PROBLEM TO WORK ON :: Reproduce the data below word for word.

INFORMATION PROVIDED ::
↓↓↓

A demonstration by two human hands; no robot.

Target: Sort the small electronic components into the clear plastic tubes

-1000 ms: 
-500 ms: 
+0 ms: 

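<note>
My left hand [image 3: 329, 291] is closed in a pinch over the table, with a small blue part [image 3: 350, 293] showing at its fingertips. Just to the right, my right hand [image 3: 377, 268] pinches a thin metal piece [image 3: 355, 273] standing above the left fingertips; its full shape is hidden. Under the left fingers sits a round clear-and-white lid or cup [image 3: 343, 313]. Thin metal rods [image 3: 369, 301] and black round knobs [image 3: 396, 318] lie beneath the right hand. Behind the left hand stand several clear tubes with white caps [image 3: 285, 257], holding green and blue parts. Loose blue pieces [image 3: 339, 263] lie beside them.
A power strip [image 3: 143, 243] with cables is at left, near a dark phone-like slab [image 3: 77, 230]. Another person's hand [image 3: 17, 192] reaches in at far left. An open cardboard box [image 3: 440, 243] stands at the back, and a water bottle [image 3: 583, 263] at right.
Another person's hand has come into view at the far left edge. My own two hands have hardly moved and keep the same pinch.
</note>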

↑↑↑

ANSWER TO THIS PROBLEM ::
A demonstration by two human hands; no robot.

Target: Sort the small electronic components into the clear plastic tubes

-1000 ms: 
-500 ms: 
+0 ms: 

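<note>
My left hand [image 3: 329, 291] is closed in a pinch over the table, with a small blue part [image 3: 350, 293] showing at its fingertips. Just to the right, my right hand [image 3: 377, 268] pinches a thin metal piece [image 3: 355, 273] standing above the left fingertips; its full shape is hidden. Under the left fingers sits a round clear-and-white lid or cup [image 3: 343, 313]. Thin metal rods [image 3: 369, 301] and black round knobs [image 3: 396, 318] lie beneath the right hand. Behind the left hand stand several clear tubes with white caps [image 3: 285, 257], holding green and blue parts. Loose blue pieces [image 3: 339, 263] lie beside them.
A power strip [image 3: 143, 243] with cables is at left, near a dark phone-like slab [image 3: 77, 230]. Another person's hand [image 3: 17, 192] reaches in at far left. An open cardboard box [image 3: 440, 243] stands at the back, and a water bottle [image 3: 583, 263] at right.
Another person's hand has come into view at the far left edge. My own two hands have hardly moved and keep the same pinch.
</note>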

This exercise is now done.